The vesicular stomatitis virus-based Ebola virus vaccine: From concept to clinical trials

Abstract

The devastating Ebola virus (EBOV) epidemic in West Africa in 2013-2016 accelerated the progress of several vaccines and antivirals through clinical trials, including the replication-competent vesicular stomatitis virus-based vaccine expressing the EBOV glycoprotein (VSV-EBOV). Extensive preclinical testing in animal models demonstrated the prophylactic and post-exposure efficacy of this vaccine, identified the mechanism of protection, and suggested it was safe for human use. Based on these data, VSV-EBOV was extensively tested in phase 1-3 clinical trials in North America, Europe and Africa. Although some side effects of vaccination were observed, these clinical trials showed that the VSV-EBOV was safe and immunogenic in humans. Moreover, the data supported the use of VSV-EBOV as an emergency vaccine in individuals at risk for Ebola virus disease. In this review, we summarize the results of the extensive preclinical and clinical testing of the VSV-EBOV vaccine.

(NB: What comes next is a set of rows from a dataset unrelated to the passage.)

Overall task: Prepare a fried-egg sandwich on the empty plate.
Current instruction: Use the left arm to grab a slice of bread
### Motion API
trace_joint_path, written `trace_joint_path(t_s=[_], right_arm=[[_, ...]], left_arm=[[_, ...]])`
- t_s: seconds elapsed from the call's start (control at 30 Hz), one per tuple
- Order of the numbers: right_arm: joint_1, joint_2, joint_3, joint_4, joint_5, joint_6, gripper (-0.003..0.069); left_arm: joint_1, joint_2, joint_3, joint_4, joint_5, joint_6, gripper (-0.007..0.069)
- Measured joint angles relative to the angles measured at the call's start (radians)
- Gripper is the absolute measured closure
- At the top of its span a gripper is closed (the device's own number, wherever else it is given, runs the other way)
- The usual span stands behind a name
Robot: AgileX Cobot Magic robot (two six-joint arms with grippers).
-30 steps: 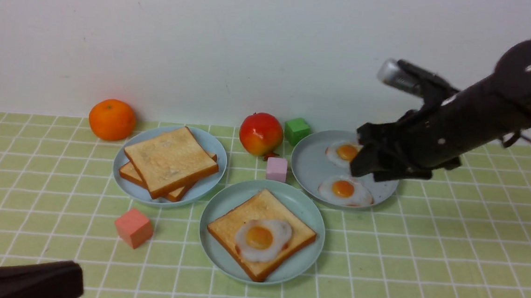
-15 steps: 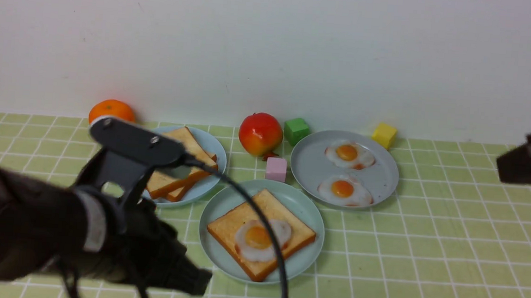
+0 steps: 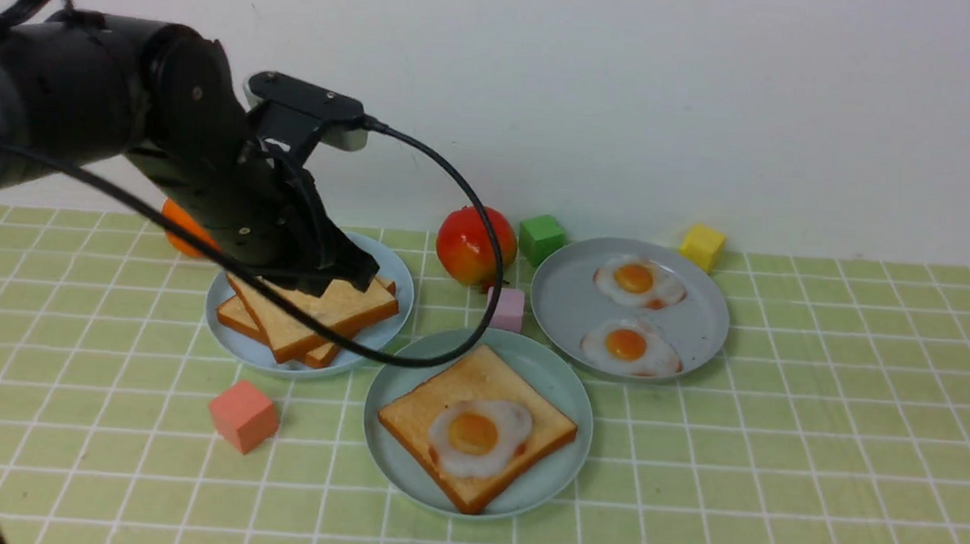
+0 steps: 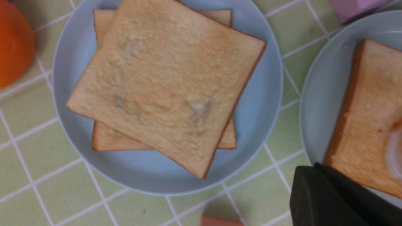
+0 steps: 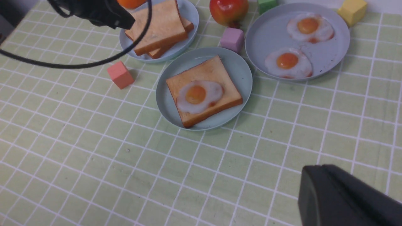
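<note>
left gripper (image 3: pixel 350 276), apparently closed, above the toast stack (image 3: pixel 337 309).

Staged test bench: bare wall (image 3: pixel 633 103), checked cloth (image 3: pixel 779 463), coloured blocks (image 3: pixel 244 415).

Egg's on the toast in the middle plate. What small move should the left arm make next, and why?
Probably open the left gripper and lower onto the top toast slice: it hovers shut over that slice, and the fried egg on the mint plate has no slice covering it.
</note>
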Motion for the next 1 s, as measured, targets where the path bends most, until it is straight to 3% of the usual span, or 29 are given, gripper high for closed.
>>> trace_joint_path(t_s=[0.1, 0.17, 0.37, 0.53, 0.8, 0.87, 1.0], right_arm=[[0.0, -0.004, 0.003, 0.0, 0.0, -0.01, 0.0658], [0.0, -0.004, 0.011, 0.0, 0.002, -0.019, 0.0656], [0.0, -0.004, 0.016, -0.001, 0.002, -0.019, 0.0654], [0.0, -0.004, 0.016, -0.001, 0.002, -0.019, 0.0652], [0.0, -0.004, 0.016, 0.006, 0.015, -0.02, 0.0648], [0.0, -0.004, 0.016, 0.014, 0.022, -0.02, 0.0648], [0.0, -0.004, 0.016, 0.035, 0.035, -0.02, 0.0645]], left_arm=[[0.003, 0.055, -0.04, -0.006, -0.003, 0.064, 0.061], [0.002, 0.106, -0.069, -0.011, -0.045, 0.134, 0.0533], [0.0, 0.175, -0.078, -0.004, -0.139, 0.171, 0.0302], [0.0, 0.224, -0.079, 0.002, -0.176, 0.175, 0.0208], [0.0, 0.271, -0.083, 0.064, -0.204, 0.178, 0.0229], [-0.001, 0.274, -0.085, 0.075, -0.206, 0.178, 0.0264], [-0.001, 0.28, -0.089, 0.087, -0.209, 0.179, 0.0419]])
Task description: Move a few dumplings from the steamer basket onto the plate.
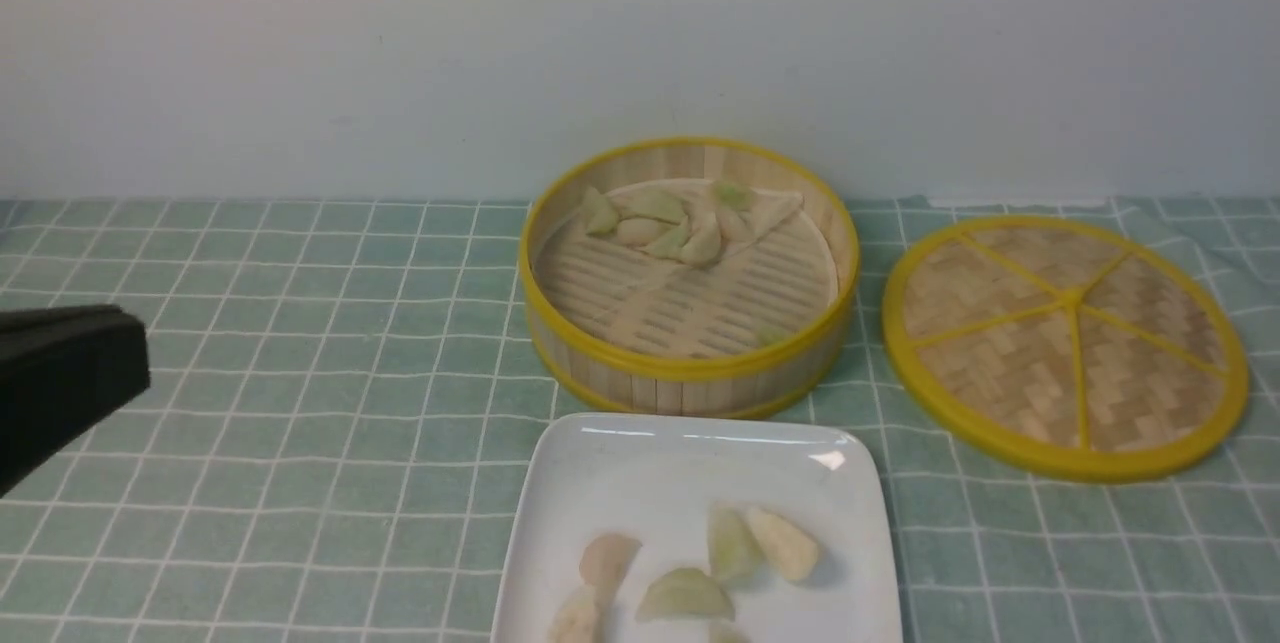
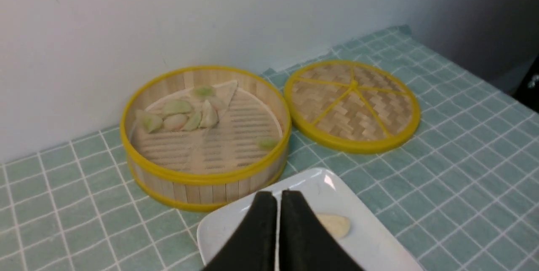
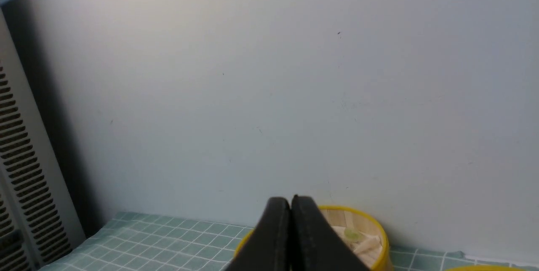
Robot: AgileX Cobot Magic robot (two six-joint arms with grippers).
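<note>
- dumplings [image 1: 687, 595] on plate [image 1: 630, 458]: several, transfer probably complete
- others left inside steamer basket [image 1: 690, 388], mostly clustered near far wall
- left gripper [image 2: 279, 195], right gripper [image 3: 291, 199]: fingertips together, holding nothing

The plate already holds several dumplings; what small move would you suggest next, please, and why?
I would probably draw both arms back to rest: dumplings already lie on the plate, and the left gripper and right gripper are shut and empty.
</note>
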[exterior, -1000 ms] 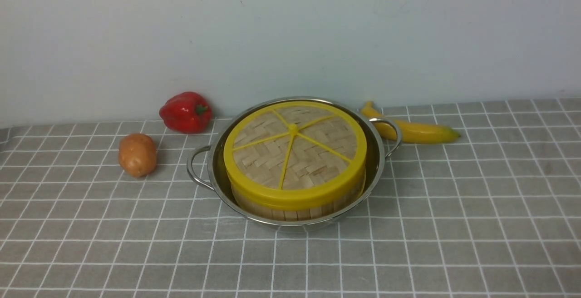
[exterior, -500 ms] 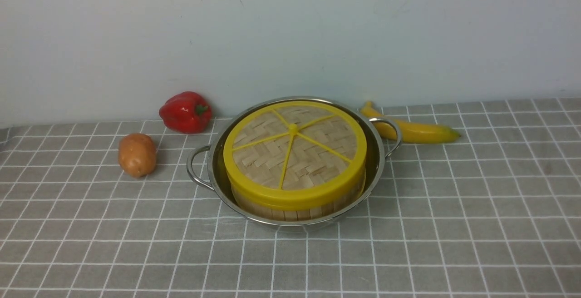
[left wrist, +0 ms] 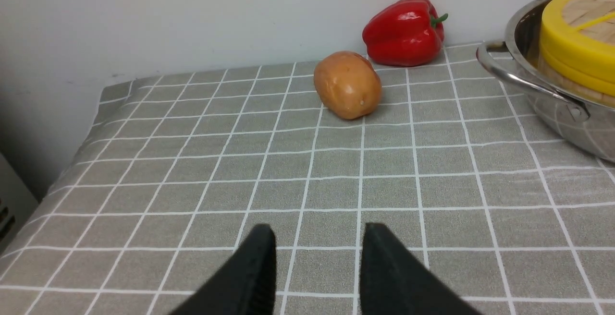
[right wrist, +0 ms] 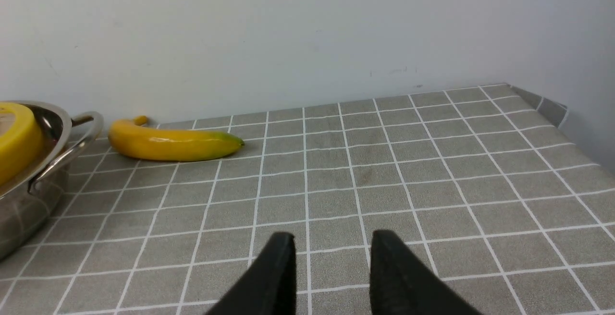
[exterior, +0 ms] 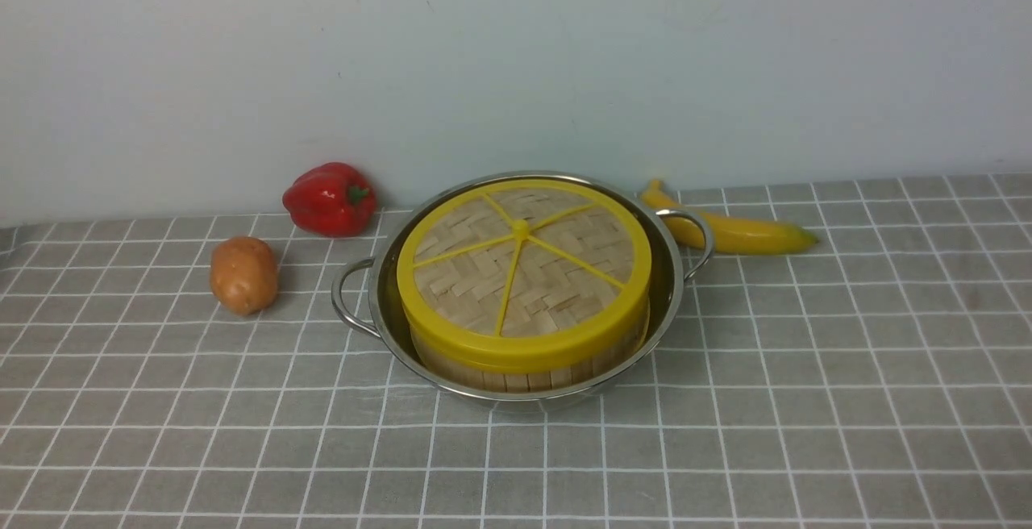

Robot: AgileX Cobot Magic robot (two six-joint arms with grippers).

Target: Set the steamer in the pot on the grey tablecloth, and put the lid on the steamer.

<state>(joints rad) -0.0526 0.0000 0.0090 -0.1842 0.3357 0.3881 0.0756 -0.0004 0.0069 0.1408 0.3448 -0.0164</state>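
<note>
Front view: the lid (exterior: 522,267) sits flat on the steamer (exterior: 528,369), which stands inside the pot (exterior: 674,291) on the grey tablecloth (exterior: 806,368); neither arm shows.

Left wrist view: the left fingers (left wrist: 259,267) are spread and empty, the pot well ahead and off to one side.

Right wrist view: the right fingers (right wrist: 283,272) are likewise spread, the pot far off to the other side. No further move seems needed.

Yellow-rimmed woven lid (exterior: 522,269), shiny steel pot (exterior: 673,295), grey white-gridded tablecloth (exterior: 806,400), red pepper (exterior: 329,199)
</note>
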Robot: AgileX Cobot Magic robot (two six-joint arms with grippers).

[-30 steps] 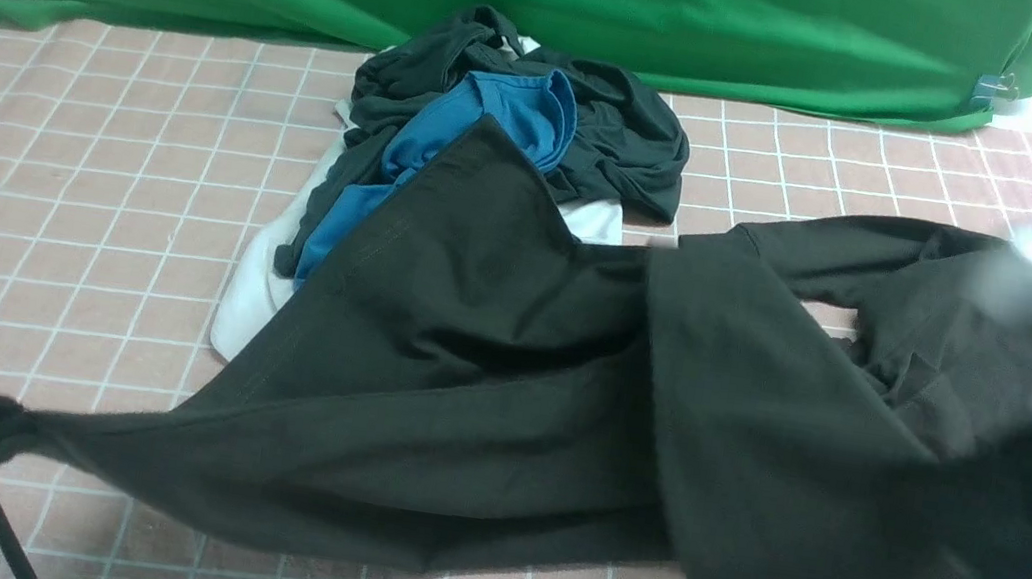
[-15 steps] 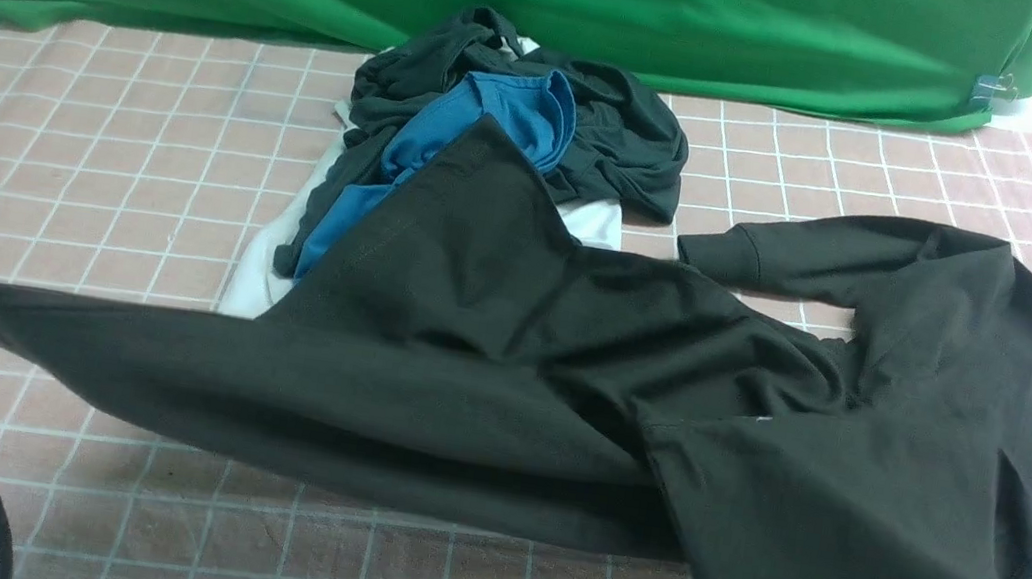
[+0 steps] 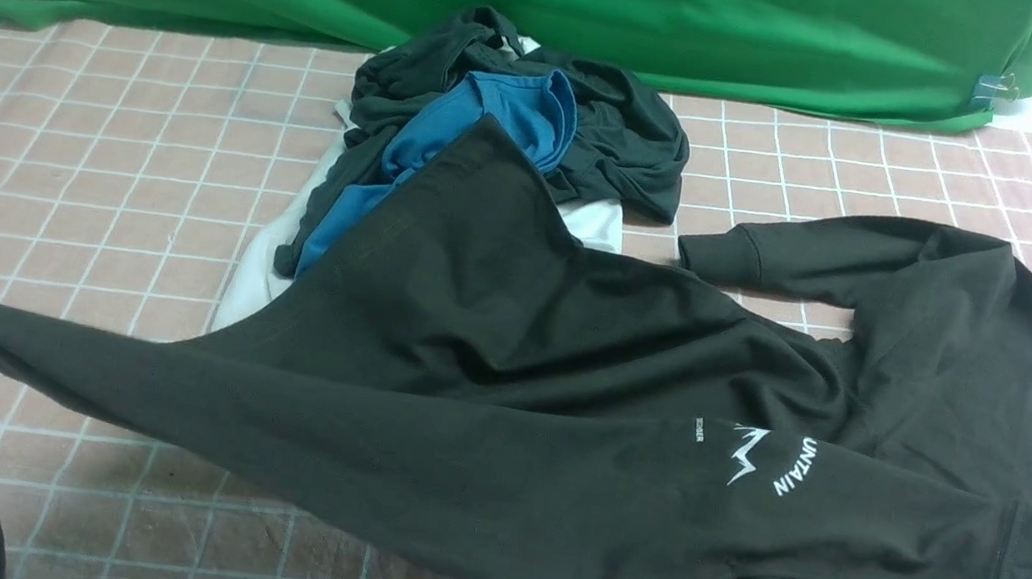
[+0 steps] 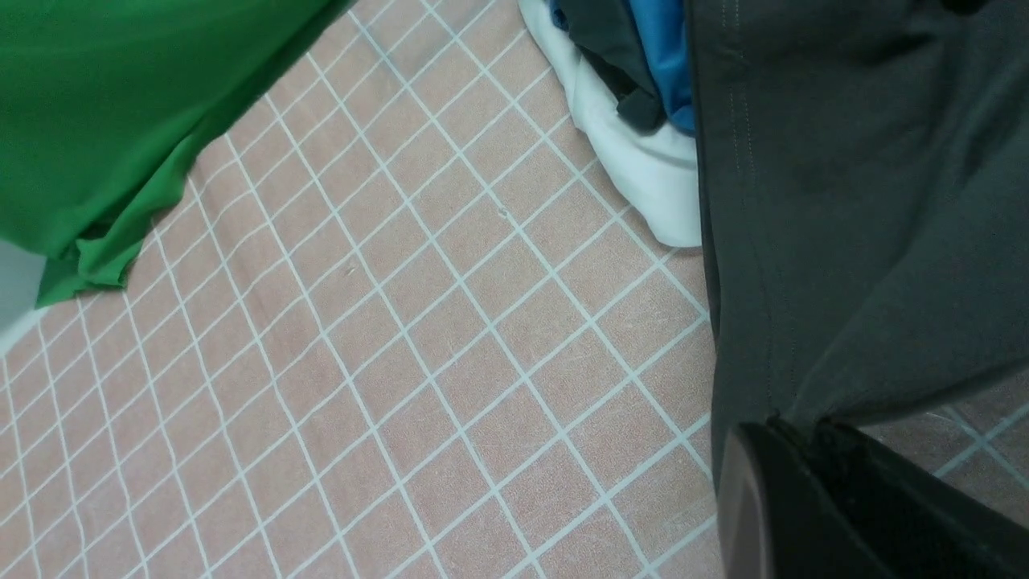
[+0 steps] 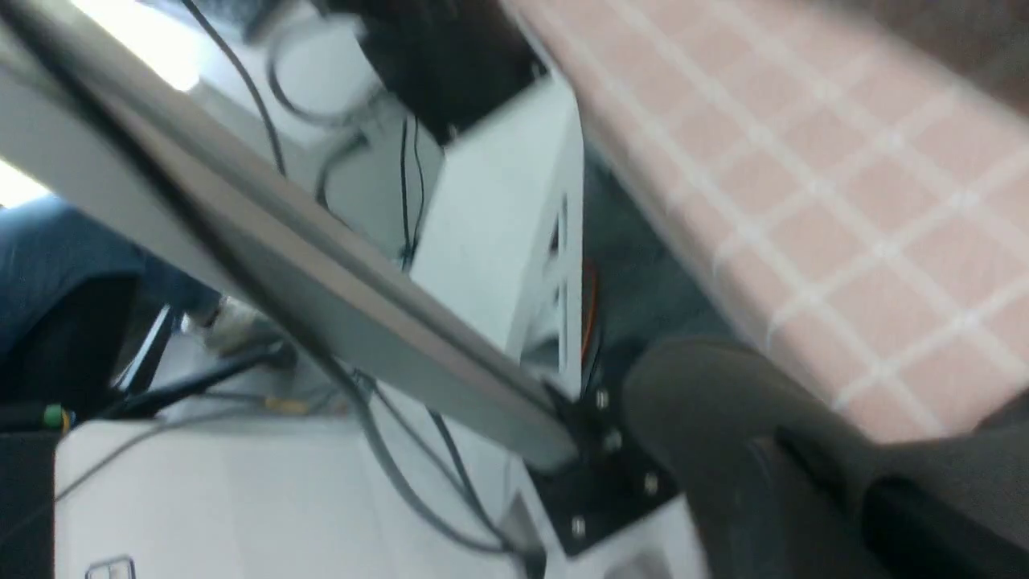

Keywords: VSV-EBOV; animal models; clinical trials; filovirus; phase 1; phase 2; phase 3; preclinical testing.

Figure 1.

Preclinical testing of the VSV-EBOV vaccine in animal models. Recombinant VSV particles expressing the EBOV GP are produced from a cDNA clone of the VSV genome in which the VSV G is replaced with EBOV GP. The resulting vaccine has been tested in different animal models to assess protective prophylactic efficacy, time to immunity, post-exposure efficacy, cross-protection potential, as well as providing insight into the mechanism of protection.

Figure 2.

Concluded, ongoing and planned human clinical trials of VSV-EBOV. Since 2014, VSV-EBOV has been evaluated globally in phase 1, 2 and 3 clinical trials. The countries where these clinical trials were conducted, and their phase (1-3) are shown. Lines indicate completed clinical trials; arrows indicate clinical trials still ongoing at the time of this writing.